§ Task instructions
From the material below, give the number of lines that hold the string "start" and nothing further.

::::::::

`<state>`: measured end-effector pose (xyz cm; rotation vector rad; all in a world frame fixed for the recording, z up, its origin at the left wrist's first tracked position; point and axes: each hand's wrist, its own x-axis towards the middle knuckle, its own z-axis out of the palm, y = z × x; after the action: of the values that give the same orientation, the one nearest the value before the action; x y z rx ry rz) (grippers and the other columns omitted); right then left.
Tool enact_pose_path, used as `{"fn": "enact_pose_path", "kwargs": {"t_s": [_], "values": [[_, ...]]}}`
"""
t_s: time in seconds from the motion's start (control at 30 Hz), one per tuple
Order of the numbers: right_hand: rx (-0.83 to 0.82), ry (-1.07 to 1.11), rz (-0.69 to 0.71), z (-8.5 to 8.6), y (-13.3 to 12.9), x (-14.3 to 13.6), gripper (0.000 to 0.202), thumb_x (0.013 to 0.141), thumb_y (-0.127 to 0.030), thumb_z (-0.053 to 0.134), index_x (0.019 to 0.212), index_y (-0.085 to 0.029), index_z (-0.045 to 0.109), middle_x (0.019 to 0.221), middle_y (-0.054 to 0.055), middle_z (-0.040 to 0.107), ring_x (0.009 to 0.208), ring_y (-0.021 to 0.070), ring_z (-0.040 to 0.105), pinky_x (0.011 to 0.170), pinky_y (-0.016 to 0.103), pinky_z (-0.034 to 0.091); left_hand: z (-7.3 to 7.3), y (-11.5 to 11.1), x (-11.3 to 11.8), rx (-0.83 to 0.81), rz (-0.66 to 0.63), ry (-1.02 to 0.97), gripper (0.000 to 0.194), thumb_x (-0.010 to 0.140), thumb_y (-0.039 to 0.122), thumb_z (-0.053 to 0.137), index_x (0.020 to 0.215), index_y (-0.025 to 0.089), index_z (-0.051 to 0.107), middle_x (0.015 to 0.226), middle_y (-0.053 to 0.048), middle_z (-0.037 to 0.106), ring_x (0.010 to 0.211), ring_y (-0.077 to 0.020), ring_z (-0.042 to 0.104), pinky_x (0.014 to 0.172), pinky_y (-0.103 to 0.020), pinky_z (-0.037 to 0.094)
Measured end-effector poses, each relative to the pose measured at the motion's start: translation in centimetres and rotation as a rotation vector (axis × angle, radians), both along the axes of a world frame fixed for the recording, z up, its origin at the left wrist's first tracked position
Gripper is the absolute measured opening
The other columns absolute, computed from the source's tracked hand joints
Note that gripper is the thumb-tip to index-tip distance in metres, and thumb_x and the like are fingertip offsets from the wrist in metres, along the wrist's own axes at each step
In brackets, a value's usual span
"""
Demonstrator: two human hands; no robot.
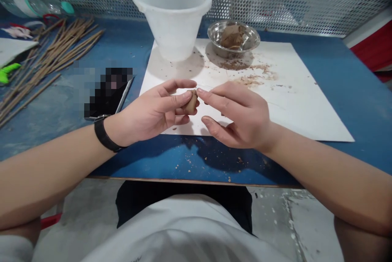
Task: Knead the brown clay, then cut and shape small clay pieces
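Between the thumb and fingers of my left hand (156,109) is a small lump of brown clay (191,103), held above the front part of a white board (275,111). My right hand (240,113) is just to the right, its fingers apart. Its index fingertip meets or nearly meets the lump's upper right edge, while the thumb stays clear below. Behind the hands, a steel bowl (253,41) holds a bigger clay lump (232,36). Brown crumbs and smears lie on the board in front of the bowl.
A white bucket (173,21) stands at the board's back left, before a perforated metal screen (290,1). To the left lie a phone (112,90), many thin sticks (58,49) and a plastic bottle (39,5). Crumbs dot the blue table (171,160) near its front edge.
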<state>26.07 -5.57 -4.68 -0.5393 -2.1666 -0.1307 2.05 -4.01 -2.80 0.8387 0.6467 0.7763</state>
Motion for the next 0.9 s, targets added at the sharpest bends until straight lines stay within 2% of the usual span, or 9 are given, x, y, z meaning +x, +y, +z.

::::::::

§ Solution
2